◆ What is expected
Below are lines of data; restate word for word those running from the line containing "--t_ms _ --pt" to the line containing "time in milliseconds", inclusive, and no others.

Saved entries
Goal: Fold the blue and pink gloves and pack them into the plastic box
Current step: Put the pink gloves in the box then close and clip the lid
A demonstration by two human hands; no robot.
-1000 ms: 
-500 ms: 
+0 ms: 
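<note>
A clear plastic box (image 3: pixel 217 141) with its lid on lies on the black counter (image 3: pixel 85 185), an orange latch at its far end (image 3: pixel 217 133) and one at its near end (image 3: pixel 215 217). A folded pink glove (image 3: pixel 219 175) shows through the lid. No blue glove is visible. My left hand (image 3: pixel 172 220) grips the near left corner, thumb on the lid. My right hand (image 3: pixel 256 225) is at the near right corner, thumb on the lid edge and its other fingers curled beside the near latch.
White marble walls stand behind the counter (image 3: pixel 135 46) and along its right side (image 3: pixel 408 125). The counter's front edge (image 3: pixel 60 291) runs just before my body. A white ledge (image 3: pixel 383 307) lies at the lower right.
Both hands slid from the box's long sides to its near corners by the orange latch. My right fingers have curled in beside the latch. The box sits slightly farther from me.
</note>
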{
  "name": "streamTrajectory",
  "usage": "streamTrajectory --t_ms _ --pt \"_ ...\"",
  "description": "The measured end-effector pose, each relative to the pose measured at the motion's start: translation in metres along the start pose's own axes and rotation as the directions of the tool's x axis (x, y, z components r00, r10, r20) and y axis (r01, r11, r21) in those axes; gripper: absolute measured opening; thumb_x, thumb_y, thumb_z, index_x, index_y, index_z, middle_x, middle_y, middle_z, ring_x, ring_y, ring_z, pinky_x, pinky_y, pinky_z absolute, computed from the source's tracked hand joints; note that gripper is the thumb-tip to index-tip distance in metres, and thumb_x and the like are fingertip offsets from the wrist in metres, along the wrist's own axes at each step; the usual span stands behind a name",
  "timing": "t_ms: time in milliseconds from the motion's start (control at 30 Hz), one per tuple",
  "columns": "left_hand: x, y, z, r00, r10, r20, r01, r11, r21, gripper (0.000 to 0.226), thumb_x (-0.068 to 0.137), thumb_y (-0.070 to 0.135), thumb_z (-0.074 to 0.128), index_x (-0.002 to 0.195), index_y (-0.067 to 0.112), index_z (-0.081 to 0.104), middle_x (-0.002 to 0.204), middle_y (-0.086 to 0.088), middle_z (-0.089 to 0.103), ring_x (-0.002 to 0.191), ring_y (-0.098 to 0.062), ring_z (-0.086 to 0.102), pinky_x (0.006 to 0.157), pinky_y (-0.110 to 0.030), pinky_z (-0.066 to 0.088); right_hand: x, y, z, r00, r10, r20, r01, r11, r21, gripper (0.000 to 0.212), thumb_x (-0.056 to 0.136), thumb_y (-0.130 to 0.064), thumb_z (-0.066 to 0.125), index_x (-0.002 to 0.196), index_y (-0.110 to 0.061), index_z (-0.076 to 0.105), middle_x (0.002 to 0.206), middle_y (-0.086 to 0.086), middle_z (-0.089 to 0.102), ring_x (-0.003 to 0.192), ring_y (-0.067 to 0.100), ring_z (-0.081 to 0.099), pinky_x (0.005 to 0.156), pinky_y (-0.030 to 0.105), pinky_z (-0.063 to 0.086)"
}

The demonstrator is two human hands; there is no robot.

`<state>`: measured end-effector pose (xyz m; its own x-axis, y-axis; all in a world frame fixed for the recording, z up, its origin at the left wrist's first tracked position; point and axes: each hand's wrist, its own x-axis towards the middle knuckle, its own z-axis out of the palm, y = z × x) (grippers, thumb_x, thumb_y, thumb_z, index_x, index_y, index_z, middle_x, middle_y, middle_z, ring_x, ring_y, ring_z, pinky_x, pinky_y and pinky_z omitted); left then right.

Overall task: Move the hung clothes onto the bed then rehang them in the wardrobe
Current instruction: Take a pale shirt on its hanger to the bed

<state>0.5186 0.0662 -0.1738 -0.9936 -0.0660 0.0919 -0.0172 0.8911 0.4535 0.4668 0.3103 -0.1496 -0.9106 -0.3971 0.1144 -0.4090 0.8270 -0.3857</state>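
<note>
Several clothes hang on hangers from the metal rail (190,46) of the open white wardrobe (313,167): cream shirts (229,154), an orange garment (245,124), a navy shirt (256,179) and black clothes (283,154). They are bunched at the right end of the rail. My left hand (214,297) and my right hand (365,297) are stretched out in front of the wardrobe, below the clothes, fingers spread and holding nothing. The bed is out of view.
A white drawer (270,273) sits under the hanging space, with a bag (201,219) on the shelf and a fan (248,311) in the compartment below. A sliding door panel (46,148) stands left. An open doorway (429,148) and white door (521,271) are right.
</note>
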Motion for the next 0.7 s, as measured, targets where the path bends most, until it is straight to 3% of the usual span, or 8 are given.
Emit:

◆ Response for this exercise
  "usage": "streamTrajectory --t_ms _ --pt \"_ ...\"",
  "description": "The measured end-effector pose, each relative to the pose measured at the motion's start: translation in metres along the start pose's own axes and rotation as the directions of the tool's x axis (x, y, z components r00, r10, r20) and y axis (r01, r11, r21) in those axes; gripper: absolute measured opening; thumb_x, thumb_y, thumb_z, index_x, index_y, index_z, middle_x, middle_y, middle_z, ring_x, ring_y, ring_z, pinky_x, pinky_y, pinky_z absolute, computed from the source's tracked hand joints; note that gripper is the thumb-tip to index-tip distance in metres, and thumb_x and the like are fingertip offsets from the wrist in metres, along the wrist's own axes at each step; the usual span stands behind a name",
  "timing": "t_ms: time in milliseconds from the motion's start (control at 30 Hz), one per tuple",

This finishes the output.